Task objective ▸ Copy out each line below containing "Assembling".

(Collection entries)
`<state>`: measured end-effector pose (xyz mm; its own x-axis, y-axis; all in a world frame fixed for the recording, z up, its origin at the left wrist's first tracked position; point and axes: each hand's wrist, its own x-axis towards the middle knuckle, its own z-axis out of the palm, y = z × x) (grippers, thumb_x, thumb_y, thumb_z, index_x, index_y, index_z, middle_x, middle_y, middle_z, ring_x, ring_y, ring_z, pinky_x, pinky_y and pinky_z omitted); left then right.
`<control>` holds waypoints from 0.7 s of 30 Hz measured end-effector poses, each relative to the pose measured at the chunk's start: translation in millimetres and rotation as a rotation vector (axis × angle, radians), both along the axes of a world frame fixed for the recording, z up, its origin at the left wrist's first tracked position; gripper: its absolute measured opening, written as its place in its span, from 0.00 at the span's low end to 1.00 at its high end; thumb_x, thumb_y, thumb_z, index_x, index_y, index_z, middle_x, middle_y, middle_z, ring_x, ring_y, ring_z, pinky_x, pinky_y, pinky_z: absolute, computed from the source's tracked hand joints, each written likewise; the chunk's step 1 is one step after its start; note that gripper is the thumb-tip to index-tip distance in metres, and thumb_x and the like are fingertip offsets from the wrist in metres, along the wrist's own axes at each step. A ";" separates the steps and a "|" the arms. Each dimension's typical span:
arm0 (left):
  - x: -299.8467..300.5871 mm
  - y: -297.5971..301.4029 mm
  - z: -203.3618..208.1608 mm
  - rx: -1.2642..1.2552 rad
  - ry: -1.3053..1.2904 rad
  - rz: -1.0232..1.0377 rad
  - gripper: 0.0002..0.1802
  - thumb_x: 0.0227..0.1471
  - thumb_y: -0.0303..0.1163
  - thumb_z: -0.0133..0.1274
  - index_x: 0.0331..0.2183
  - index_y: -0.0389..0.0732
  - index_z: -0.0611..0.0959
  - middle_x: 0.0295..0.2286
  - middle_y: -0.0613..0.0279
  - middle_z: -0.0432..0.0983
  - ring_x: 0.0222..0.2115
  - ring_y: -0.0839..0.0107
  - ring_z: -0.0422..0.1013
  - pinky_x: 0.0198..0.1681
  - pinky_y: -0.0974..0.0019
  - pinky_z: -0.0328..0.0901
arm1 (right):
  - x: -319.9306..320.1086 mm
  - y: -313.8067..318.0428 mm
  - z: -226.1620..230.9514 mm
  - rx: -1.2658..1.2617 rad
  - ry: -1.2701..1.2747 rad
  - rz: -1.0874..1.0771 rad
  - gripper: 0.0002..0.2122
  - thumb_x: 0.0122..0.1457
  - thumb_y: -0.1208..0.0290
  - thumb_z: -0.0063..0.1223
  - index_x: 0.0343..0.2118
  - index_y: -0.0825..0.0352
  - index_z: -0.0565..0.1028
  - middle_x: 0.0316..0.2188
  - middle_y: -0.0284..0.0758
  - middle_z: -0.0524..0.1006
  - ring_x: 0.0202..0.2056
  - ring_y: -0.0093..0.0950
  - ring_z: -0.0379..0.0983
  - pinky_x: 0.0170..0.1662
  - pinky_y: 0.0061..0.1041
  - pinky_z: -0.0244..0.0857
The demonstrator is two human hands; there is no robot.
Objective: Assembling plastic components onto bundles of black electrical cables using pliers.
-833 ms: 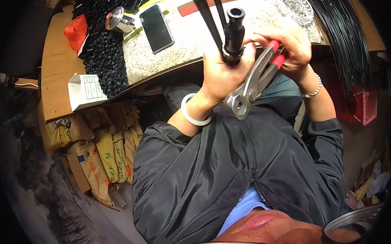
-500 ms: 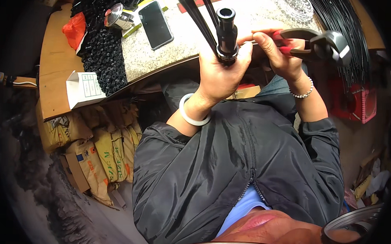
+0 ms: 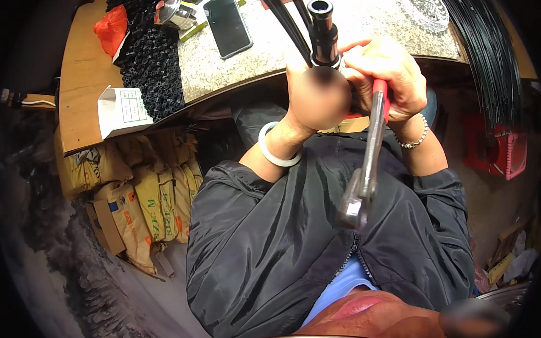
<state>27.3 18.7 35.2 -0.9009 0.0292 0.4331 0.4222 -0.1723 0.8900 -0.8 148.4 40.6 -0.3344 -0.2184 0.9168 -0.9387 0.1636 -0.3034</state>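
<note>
My left hand, with a white bangle at its wrist, is closed around a stepped black tubular part that stands upright with its open end up. Thin black rods rise from the same hand, leaning to the left. Blur covers part of this hand. My right hand, wearing a beaded bracelet, grips red-handled pincers whose metal head points down toward my jacket. Its thumb and fingertips are close to the tubular part; whether they touch it I cannot tell.
On the table lie a phone, many small black tubular pieces, a metal-lidded jar, an orange bag and a white box. A glass dish and long black rods are at right. Sacks stand below.
The pincers have swung from pointing right to pointing down toward my body. My right hand has turned over and moved in closer to the tubular part.
</note>
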 end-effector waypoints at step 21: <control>-1.3 3.0 -0.5 0.046 -0.008 0.026 0.11 0.44 0.20 0.51 0.33 0.27 0.79 0.34 0.53 0.77 0.30 0.76 0.72 0.36 0.73 0.66 | -4.1 -6.0 -1.6 -0.016 0.073 -0.015 0.07 0.48 0.78 0.58 0.29 0.68 0.72 0.20 0.34 0.73 0.22 0.27 0.71 0.27 0.23 0.65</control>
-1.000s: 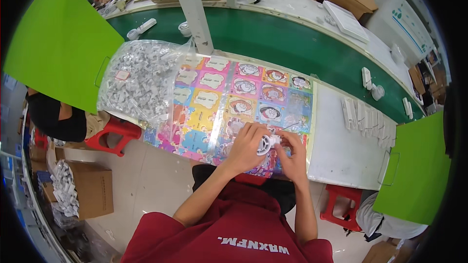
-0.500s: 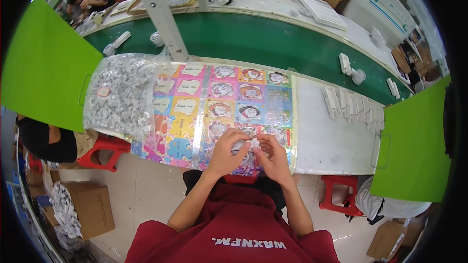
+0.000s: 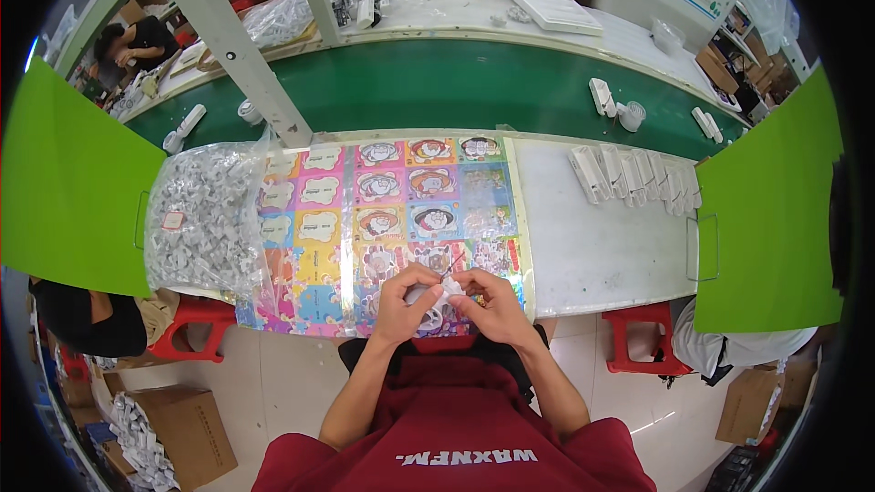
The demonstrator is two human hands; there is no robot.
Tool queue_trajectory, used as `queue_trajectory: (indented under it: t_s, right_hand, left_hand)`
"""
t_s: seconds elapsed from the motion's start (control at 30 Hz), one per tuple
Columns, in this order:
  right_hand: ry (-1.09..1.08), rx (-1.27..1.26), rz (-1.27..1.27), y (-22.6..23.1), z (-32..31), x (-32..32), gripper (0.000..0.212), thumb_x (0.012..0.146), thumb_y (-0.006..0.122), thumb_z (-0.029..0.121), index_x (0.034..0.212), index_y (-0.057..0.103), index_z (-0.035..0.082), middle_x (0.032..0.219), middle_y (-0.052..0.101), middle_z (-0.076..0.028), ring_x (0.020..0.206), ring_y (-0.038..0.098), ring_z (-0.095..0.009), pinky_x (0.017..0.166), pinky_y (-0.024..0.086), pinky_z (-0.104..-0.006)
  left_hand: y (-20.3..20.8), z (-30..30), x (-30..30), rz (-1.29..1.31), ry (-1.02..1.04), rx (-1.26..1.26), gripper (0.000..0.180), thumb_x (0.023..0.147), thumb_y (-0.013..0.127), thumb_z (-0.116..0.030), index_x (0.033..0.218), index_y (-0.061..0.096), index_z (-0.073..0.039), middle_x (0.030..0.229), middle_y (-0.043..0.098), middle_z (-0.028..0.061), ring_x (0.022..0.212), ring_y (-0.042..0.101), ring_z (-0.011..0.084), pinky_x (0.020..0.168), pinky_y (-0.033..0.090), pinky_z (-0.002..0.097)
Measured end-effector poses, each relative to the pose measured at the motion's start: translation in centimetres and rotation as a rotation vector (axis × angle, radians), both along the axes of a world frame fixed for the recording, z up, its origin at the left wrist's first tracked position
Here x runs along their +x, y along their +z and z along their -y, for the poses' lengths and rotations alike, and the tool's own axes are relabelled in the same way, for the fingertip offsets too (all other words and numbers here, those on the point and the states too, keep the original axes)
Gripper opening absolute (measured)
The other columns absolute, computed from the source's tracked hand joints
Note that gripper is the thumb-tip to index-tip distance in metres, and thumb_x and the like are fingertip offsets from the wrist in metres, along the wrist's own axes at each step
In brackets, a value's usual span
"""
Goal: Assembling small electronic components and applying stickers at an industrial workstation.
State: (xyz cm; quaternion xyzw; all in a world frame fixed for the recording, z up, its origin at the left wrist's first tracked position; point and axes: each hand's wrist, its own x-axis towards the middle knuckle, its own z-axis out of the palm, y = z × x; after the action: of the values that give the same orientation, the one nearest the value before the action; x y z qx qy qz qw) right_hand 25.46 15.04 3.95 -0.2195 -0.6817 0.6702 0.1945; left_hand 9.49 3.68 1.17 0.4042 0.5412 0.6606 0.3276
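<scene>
Near the front edge of the work table, my left hand (image 3: 407, 302) and my right hand (image 3: 493, 304) face each other, fingers bent and pinching. Between them they hold a small white plastic part (image 3: 437, 312) with a ring-like shape, partly hidden by the fingers. A thin dark wire (image 3: 447, 268) sticks up from between the fingertips. Beneath the hands lies a colourful printed sheet (image 3: 320, 225) with cartoon pictures, covered in clear film and tape.
A clear bag of small white parts (image 3: 205, 237) lies at left. White elongated housings (image 3: 629, 175) stand in a row at right. Green panels (image 3: 775, 210) flank the table. Beyond runs a green conveyor (image 3: 456, 82) carrying white fan parts (image 3: 631, 115); a metal post (image 3: 232, 46) rises before it.
The whole view has shifted, with the table appearing further left and the belt lower. Both hands still grip the white part, now slightly closer together, and the wire points more upright.
</scene>
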Motion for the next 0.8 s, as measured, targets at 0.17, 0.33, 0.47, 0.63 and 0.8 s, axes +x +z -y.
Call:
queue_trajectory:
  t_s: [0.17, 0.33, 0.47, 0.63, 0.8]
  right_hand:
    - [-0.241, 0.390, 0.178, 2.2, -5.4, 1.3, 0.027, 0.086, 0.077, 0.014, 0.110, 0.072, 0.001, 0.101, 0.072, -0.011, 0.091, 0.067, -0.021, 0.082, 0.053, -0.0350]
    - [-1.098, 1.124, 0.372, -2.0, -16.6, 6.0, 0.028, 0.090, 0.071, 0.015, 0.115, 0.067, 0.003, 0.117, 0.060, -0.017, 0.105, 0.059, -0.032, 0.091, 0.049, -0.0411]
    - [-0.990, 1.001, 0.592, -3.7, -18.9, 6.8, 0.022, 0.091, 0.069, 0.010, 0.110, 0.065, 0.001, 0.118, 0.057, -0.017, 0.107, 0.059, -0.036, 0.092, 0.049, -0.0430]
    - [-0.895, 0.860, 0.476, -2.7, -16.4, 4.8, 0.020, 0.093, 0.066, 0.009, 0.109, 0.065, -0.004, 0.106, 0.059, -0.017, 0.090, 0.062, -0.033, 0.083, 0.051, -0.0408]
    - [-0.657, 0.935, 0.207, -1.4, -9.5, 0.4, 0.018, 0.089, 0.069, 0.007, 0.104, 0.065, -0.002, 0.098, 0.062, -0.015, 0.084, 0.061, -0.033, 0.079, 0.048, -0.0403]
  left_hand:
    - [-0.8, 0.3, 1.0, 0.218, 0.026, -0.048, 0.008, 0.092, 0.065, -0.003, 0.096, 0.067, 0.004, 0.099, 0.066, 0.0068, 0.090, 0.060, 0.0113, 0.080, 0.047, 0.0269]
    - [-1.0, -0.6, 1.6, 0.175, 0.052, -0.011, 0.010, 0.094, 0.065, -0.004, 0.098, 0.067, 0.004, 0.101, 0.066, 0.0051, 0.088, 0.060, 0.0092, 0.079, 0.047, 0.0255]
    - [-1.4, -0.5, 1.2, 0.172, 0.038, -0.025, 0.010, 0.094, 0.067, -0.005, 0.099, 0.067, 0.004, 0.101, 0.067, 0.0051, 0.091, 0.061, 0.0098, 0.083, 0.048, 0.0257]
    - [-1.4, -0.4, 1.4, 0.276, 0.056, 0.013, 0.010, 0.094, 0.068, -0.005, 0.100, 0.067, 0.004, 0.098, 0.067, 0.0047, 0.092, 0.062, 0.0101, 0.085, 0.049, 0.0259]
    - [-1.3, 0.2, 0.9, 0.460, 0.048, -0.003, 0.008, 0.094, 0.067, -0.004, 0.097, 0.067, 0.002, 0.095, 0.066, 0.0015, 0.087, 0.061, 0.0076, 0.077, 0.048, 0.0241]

Result of this exercise ▸
Objective: Assembling plastic components onto bundles of black electrical cables using pliers.
Goal: Assembling small electronic components and applying stickers at an industrial workstation.

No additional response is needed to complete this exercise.